> [THE PROBLEM] Look through the data below for the line with "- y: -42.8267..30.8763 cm" and the line with "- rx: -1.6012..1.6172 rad", then output those two and all lines in between, exactly as written.

[Saved data entries]
■ ■ ■ ■

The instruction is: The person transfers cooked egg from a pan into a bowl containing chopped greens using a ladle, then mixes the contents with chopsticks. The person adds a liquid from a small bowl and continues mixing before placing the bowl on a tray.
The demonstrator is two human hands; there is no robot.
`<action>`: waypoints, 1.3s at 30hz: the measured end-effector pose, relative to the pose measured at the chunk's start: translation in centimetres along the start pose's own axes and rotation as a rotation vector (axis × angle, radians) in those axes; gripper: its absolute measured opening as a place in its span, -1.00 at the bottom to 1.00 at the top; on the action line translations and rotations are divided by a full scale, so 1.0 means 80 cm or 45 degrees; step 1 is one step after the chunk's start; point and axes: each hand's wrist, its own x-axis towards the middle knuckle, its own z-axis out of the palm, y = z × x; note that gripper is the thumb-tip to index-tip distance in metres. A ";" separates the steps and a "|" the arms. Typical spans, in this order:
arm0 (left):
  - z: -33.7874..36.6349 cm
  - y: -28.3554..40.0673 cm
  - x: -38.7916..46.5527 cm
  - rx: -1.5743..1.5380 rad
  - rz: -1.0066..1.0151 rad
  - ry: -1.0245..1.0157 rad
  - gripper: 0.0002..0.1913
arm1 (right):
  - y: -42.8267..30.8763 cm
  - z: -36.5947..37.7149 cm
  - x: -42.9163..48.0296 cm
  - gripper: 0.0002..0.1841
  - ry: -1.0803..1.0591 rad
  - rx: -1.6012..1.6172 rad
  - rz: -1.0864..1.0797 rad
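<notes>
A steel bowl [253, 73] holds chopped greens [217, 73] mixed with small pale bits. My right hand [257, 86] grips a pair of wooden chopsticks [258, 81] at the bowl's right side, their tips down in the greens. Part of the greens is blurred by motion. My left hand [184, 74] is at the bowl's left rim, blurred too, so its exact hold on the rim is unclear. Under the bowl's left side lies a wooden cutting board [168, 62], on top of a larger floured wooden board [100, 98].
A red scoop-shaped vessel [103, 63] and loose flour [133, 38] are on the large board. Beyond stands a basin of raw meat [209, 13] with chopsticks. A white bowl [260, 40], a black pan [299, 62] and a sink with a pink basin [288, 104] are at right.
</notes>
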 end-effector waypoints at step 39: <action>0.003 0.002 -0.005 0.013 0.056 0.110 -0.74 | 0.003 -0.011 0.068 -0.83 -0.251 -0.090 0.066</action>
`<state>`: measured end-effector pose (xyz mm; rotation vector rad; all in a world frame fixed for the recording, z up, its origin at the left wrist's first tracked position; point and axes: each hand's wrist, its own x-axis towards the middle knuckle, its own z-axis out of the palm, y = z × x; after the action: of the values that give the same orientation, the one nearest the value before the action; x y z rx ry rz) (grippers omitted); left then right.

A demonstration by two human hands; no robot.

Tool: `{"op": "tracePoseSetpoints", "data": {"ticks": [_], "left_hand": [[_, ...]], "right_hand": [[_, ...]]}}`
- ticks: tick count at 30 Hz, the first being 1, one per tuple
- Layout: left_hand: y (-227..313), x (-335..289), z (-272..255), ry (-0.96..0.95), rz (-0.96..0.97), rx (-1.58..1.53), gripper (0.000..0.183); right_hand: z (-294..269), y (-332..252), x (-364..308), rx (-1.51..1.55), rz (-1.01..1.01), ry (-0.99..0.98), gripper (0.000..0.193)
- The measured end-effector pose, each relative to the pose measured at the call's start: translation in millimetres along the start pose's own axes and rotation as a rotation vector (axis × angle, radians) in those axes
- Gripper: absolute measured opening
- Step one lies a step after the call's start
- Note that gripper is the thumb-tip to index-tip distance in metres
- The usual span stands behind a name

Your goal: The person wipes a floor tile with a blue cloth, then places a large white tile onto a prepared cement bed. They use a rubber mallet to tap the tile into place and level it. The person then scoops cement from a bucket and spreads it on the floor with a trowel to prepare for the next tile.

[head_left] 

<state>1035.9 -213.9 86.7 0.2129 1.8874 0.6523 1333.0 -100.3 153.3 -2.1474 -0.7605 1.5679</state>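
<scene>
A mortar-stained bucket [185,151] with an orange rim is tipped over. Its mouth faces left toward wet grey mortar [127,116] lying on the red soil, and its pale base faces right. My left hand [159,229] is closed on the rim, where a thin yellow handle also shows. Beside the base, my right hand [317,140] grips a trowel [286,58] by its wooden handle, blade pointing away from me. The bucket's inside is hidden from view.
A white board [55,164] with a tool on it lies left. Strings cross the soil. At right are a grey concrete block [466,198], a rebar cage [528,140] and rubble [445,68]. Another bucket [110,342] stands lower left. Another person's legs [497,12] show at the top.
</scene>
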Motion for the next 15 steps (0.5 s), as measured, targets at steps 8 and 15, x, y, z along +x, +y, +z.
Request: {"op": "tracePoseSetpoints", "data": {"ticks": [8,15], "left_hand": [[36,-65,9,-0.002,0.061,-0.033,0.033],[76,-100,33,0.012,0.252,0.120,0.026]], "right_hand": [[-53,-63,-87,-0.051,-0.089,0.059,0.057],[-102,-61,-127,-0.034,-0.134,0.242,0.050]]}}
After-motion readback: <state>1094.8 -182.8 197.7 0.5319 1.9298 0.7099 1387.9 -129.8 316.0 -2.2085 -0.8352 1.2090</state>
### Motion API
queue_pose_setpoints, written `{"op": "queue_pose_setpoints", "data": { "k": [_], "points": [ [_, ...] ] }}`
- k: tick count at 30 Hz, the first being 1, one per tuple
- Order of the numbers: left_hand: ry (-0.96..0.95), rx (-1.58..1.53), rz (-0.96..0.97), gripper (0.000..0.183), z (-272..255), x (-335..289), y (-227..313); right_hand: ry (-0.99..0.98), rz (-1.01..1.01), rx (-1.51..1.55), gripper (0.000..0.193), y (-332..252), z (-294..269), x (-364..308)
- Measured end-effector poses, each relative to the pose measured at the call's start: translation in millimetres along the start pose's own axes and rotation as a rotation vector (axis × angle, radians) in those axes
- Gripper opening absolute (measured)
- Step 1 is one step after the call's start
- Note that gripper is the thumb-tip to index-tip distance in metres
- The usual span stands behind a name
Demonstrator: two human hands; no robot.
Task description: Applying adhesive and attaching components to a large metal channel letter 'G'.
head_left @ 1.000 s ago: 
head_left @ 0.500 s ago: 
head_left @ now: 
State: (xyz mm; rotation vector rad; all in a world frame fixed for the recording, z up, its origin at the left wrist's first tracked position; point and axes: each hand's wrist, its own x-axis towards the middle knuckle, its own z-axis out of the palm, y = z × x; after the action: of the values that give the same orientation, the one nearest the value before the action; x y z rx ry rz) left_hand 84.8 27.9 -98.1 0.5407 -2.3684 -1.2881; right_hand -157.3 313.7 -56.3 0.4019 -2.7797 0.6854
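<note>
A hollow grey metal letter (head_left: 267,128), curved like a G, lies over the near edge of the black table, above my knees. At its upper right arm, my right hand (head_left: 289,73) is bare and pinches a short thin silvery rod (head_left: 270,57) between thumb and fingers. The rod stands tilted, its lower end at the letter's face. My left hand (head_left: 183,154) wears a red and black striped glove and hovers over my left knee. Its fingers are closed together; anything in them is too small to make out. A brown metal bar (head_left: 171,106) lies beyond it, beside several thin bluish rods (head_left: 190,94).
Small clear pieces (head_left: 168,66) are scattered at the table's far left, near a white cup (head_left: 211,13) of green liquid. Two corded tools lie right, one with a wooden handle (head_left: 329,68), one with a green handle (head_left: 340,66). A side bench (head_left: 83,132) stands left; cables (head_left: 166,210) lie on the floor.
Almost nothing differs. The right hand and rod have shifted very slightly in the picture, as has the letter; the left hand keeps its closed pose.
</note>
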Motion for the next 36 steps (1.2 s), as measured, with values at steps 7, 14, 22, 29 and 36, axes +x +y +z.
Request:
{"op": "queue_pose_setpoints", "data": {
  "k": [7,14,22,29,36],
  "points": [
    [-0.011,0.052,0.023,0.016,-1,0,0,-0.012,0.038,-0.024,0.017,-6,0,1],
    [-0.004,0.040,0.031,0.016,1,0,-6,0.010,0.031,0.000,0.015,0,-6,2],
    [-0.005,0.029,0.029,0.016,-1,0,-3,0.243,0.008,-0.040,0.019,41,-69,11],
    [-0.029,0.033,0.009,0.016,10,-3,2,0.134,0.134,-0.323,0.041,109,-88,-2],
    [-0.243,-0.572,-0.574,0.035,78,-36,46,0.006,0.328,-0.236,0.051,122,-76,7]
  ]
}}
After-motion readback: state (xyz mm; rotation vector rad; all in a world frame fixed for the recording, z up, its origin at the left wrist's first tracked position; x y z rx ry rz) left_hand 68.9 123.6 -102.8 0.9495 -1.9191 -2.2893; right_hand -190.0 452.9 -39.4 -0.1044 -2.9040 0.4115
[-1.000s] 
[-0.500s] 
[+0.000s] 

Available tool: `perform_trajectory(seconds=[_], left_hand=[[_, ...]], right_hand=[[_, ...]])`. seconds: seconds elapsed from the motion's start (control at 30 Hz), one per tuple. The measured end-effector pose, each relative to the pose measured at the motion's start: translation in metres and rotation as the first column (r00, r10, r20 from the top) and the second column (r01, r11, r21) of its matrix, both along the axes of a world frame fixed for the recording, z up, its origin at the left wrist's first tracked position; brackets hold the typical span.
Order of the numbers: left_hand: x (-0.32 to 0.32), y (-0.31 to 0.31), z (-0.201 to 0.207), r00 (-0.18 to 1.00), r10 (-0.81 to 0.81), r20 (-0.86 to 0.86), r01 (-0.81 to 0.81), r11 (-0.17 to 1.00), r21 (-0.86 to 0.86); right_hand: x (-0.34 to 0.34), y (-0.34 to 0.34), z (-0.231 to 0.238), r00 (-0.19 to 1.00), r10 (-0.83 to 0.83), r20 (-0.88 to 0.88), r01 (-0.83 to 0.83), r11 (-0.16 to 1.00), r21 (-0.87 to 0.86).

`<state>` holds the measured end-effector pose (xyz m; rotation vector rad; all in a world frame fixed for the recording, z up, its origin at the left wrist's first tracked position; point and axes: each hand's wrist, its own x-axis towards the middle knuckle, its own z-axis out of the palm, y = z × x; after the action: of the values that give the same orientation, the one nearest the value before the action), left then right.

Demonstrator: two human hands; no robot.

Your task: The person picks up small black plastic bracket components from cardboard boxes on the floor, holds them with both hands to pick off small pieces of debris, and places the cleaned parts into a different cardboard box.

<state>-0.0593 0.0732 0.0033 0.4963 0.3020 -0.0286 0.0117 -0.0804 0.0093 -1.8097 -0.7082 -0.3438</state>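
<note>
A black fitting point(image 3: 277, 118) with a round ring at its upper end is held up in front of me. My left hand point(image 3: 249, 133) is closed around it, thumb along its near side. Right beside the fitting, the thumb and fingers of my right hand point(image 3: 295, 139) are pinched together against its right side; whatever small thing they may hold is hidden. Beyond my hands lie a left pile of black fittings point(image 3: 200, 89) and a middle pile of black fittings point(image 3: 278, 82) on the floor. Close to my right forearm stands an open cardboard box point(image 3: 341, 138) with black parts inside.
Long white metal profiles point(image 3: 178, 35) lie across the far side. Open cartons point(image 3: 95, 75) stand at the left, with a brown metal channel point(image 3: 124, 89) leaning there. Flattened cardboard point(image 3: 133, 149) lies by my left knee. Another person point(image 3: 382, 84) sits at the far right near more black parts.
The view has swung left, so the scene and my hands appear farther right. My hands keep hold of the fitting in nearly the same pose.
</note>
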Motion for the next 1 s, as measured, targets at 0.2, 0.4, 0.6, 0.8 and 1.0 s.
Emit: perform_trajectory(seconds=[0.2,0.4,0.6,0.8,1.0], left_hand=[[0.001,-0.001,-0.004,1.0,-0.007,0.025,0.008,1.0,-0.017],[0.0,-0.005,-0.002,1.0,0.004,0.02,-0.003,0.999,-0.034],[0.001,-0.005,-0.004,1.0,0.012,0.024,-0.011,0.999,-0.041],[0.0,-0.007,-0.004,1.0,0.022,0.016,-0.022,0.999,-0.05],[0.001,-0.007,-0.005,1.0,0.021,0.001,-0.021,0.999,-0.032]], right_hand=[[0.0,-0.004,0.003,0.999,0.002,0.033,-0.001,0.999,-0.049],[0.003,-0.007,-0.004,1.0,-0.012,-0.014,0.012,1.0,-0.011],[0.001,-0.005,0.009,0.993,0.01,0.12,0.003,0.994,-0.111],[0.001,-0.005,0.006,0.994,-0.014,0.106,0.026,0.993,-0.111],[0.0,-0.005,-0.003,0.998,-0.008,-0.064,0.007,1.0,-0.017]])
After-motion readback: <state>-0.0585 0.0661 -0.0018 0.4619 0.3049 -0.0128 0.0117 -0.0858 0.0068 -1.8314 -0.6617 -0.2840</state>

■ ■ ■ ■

> [TASK RESPONSE]
  - y: -42.8267..30.8763 cm
  - z: -36.5947..37.7149 cm
  - x: -42.9163..48.0296 cm
  - gripper: 0.0002..0.1841
  - ry: -1.0803..1.0591 rad
  - rx: -1.6012..1.6172 rad

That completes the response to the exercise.